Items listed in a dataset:

-- -- --

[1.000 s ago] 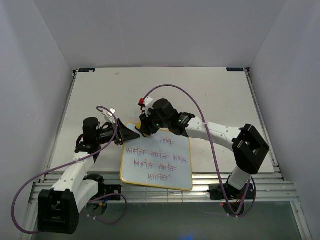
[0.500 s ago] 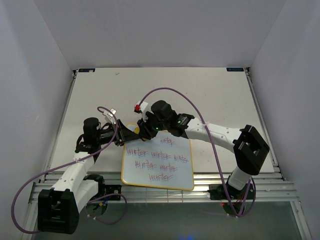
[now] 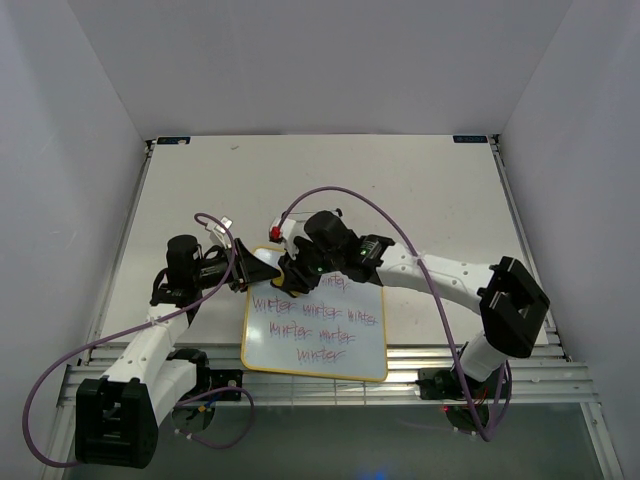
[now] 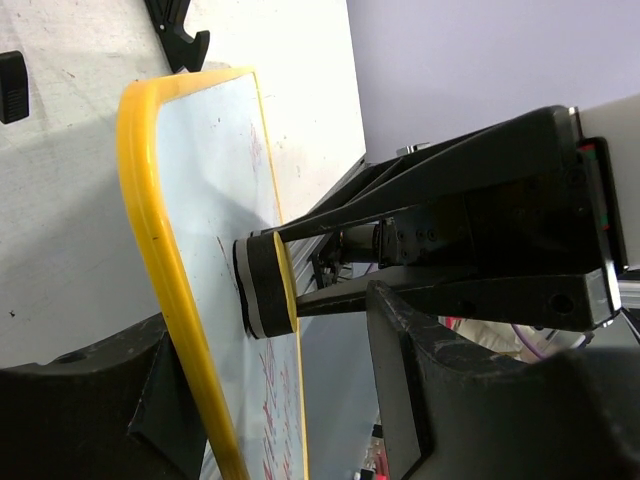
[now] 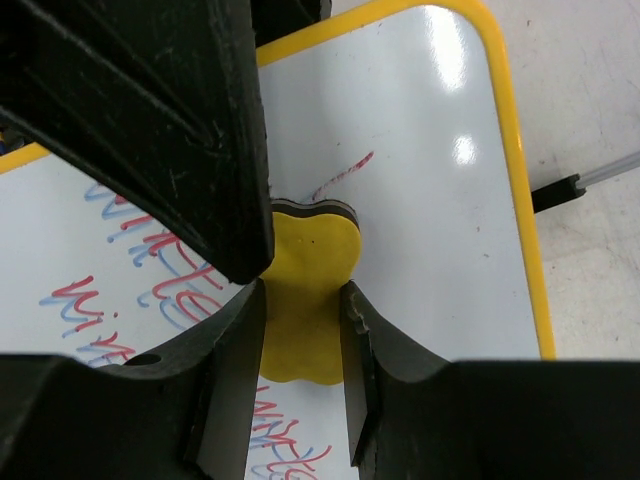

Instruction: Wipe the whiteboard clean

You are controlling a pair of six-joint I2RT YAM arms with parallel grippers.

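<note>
While the whiteboard (image 3: 320, 345) sits at the near middle of the surface (image 3: 430, 190), between the two arms, a yellow eraser (image 5: 305, 260) is held flat against its face by the right tool (image 3: 290, 268). In the right wrist view the right tool (image 5: 303, 330) is seen closed on the eraser, one finger pressed to each side of the block. The eraser's dark pad is laid on the whiteboard (image 5: 430, 200) just below a short red stroke (image 5: 340, 175), and rows of purple-red writing (image 5: 120, 250) are seen beside and under it. From above, the point of contact is placed near the board's far left corner, with the writing (image 3: 315, 325) spread across the middle of the board.

The same corner is met by the left tool (image 3: 268, 270). In the left wrist view the yellow-framed edge of the whiteboard (image 4: 215, 180) is shown running between the fingers of the left tool (image 4: 275, 350), with one finger set against the back of the frame. Whether the edge is actually pinched cannot be told. The eraser (image 4: 265, 285) is seen there edge-on, pressed to the board's face. Part of a black stand (image 4: 180, 40) is visible beyond the board's far end.
</note>
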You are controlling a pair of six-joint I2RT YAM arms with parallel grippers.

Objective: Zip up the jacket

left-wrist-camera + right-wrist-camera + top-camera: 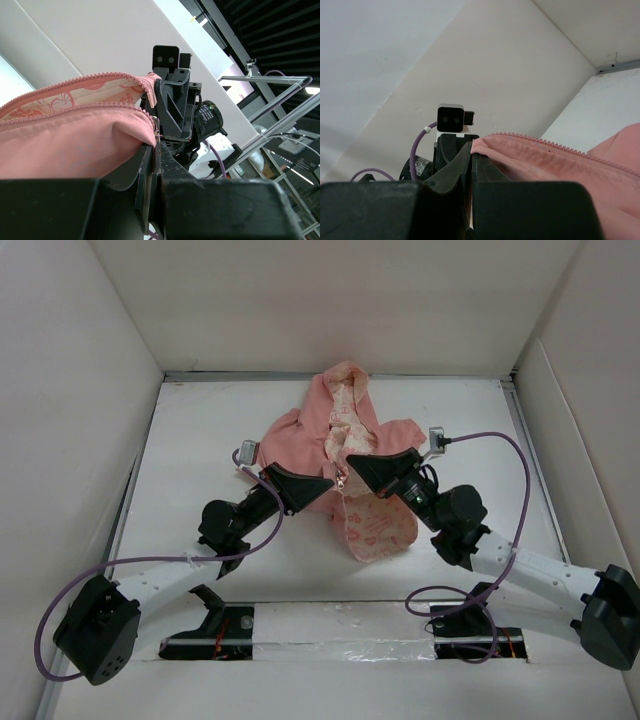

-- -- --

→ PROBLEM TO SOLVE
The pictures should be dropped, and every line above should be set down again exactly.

→ TASK ANSWER
[1.000 s ago] 
[0.500 s ago] 
[now] 
[now] 
[now] 

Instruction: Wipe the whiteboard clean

You are controlling a pair of six-joint I2RT YAM arms with parallel grippers.

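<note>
While the whiteboard (image 3: 320, 345) sits at the near middle of the surface (image 3: 430, 190), between the two arms, a yellow eraser (image 5: 305, 260) is held flat against its face by the right tool (image 3: 290, 268). In the right wrist view the right tool (image 5: 303, 330) is seen closed on the eraser, one finger pressed to each side of the block. The eraser's dark pad is laid on the whiteboard (image 5: 430, 200) just below a short red stroke (image 5: 340, 175), and rows of purple-red writing (image 5: 120, 250) are seen beside and under it. From above, the point of contact is placed near the board's far left corner, with the writing (image 3: 315, 325) spread across the middle of the board.

The same corner is met by the left tool (image 3: 268, 270). In the left wrist view the yellow-framed edge of the whiteboard (image 4: 215, 180) is shown running between the fingers of the left tool (image 4: 275, 350), with one finger set against the back of the frame. Whether the edge is actually pinched cannot be told. The eraser (image 4: 265, 285) is seen there edge-on, pressed to the board's face. Part of a black stand (image 4: 180, 40) is visible beyond the board's far end.
</note>
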You are controlling a pair of six-joint I2RT YAM arms with parallel grippers.

Objective: Zip up the jacket

left-wrist-camera + right-wrist-camera + top-camera: 

This finishes the output.